The original depot was built in 1887 by the Michigan Central Railroad, to a design by architect Cyrus L. W. Eidlitz, replacing an earlier structure. Regular passenger rail service between Kalamazoo and Detroit had commenced in 1846. In the main part of its history in the latter 19th century and early 20th century, the depot hosted trains for the Michigan Central and the New York Central. Major NYC named trains passing through the station included the Canadian (east to Detroit and Toronto), the Chicago Mercury (east to Detroit) and the Wolverine (east to New York via Detroit and southwestern Canada, in contrast to the modern train).
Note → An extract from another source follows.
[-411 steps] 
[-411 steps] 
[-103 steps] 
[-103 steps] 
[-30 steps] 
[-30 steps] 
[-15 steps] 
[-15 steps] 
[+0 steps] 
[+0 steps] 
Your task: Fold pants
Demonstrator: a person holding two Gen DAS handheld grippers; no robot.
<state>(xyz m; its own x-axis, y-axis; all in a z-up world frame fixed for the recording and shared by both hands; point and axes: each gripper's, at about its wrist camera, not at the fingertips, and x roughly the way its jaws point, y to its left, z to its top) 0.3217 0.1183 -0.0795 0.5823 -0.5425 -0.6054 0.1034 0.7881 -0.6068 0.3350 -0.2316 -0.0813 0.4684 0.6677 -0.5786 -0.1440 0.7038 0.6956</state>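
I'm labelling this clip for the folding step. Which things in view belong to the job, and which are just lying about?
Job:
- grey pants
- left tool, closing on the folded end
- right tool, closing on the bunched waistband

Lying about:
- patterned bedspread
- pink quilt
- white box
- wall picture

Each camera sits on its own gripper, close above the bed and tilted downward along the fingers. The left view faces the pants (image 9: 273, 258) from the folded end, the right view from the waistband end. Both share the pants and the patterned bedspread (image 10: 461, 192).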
It was added to the National Register of Historic Places on July 11, 1975.

The station was rebuilt as a multi-modal facility in 2005. The project was a collaboration between local, state, and federal authorities, with the Department of Transportation awarding a $3.8 million grant.

==Description==
The original Kalamazoo depot is a single-story Romanesque structure with a high hip-roofed central mass, and smaller hip-roofed sections on each end. A gable-roofed porch with a Syrian arch protrudes on one side of the central mass. The main structure has strong horizontal lines, counterbalanced by brick chimneys and an octagonal cupola that extend vertically from the roof. A conical turret and rock-faced masonry arches in the facade provide the Romanesque feel.